Your 0.09% probability of making over $1000 dollars in one go

Despite overbooking being fairly common (because empty seats cost money, and not all passengers show up), the cases of US passengers being bumped from airlines are relatively few. 2015 data shows that, of the more than 613 million passengers that year, only 552,000 were voluntarily denied boarding or asked to disembark the plane. That is 0.09%, a miniscule amount, and it drops to the even tinier 0.008% (46,000) who are involuntarily refused boarding. Normally, cases are handled at the departure gate, via the same protocols – an inducement of up to $1,350 is offered, as well as another flight and a hotel room for the night (if needed).

Legally, the company did nothing wrong.
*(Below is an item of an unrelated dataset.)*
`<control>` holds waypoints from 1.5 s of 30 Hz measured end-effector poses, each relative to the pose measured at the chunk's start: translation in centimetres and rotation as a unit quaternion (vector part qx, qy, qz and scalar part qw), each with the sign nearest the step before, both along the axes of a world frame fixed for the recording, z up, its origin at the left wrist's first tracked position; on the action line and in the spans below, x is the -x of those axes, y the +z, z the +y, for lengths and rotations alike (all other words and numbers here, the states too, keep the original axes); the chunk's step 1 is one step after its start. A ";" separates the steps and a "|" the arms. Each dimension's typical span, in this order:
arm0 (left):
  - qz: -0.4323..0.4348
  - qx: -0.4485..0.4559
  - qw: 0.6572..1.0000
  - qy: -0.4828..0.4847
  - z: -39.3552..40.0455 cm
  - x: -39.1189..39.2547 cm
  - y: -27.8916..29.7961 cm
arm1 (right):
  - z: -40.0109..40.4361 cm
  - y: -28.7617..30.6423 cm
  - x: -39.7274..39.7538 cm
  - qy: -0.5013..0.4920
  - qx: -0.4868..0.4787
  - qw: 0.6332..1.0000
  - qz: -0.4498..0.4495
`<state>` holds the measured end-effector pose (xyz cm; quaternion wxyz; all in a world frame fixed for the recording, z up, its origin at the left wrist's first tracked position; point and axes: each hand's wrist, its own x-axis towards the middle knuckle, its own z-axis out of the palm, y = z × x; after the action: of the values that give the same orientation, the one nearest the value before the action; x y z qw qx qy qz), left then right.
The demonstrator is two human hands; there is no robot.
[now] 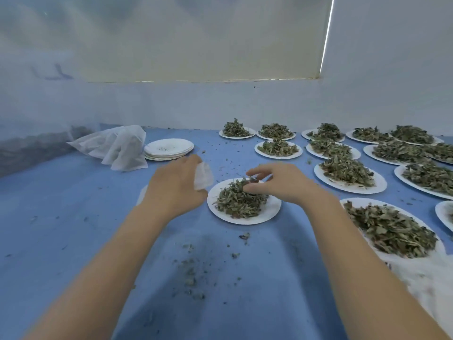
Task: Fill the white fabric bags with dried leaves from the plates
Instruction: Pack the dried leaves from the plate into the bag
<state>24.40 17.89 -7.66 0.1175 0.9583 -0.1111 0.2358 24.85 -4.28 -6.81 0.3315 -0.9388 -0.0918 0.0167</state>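
Note:
A white paper plate heaped with dried green leaves lies on the blue table in front of me. My left hand grips a small white fabric bag just left of that plate. My right hand hovers over the heap, its curled fingers and thumb pinching leaves at the top. Most of the bag is hidden behind my left hand.
Several more leaf-filled plates spread across the right side. A stack of bare plates and a pile of white fabric bags sit at the back left. Leaf crumbs litter the blue table. White fabric lies at the right edge.

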 end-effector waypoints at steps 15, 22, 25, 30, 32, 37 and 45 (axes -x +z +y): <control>0.084 0.023 0.994 -0.070 -2.0 -4.9 -1.2 | -0.3 -2.3 -3.7 -0.027 0.028 0.995 -0.096; 0.101 0.088 0.987 -0.089 -2.6 -5.0 -1.2 | 0.4 0.4 -2.7 -0.017 0.005 0.976 -0.217; 0.095 0.111 0.985 -0.092 -2.9 -4.9 -1.0 | 1.5 0.6 -2.3 0.030 -0.030 0.978 -0.204; 0.086 0.107 0.985 -0.108 -3.3 -4.8 -1.1 | 2.6 0.3 -2.3 0.055 0.063 0.972 -0.219; 0.073 0.084 0.987 -0.118 -3.6 -4.8 -1.2 | 3.0 0.3 -2.2 0.065 0.089 0.969 -0.222; 0.044 0.057 0.990 -0.123 -4.0 -4.5 -1.2 | 4.1 -0.1 -1.8 0.032 -0.027 0.973 -0.226; 0.042 0.105 0.985 -0.128 -4.0 -4.2 -0.7 | 4.5 -0.3 -1.7 -0.013 -0.242 0.964 -0.109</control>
<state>28.57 13.85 -8.41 0.2508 0.9277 -0.2021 0.1888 26.58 0.19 -7.13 0.5369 -0.8279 -0.1169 -0.1125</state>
The captain is in charge of the aircraft and if they decide somebody has to be offloaded, the command must be obeyed. The moment the passenger refused to disembark, he became a ‘disruptive passenger,’ and the airline was within their rights to remove him (by force if necessary). It seems that the only person breaking the law was the man, and the airline would be within their rights to sue him (although it’s highly unlikely that will happen).

Reputation or profits?

However, the company is going to suffer both economically (in the short term) and in public opinion. Shares in United Continental Holdings, the airline’s parent company, dropped by more than 4% at one point, with nearly $1 billion (£800m) being wiped off its value. At the time of writing, shares are down 2.7% at $69.59.

The court of public opinion is where the company will really be hit though, and all it takes is one controversy to really sink a business. The Economist’s 1843 magazine has just ranked United Airlines, alongside American Airlines, as the most ‘unsatisying’ carrier. United’s CEO Oscar Munoz has been criticised for his response to events – he did not mention the use of force, instead apologising for: ‘having to re-accommodate these customers.’ The weak and poorly-judged nature of his response is all the more ironic as, last month, he was dubbed ‘PR communicator of the year’ by the magazine PR Week.

An online campaign has been launched urging passengers to boycott the airline, and memes about the company are doing the internet rounds. Aviation analysts don’t believe there will be a drop in demand for United’s flights, and the markets don’t predict any long-term economic damage to the company. The reputational hit will be a considerable one, however, and that is just as bad.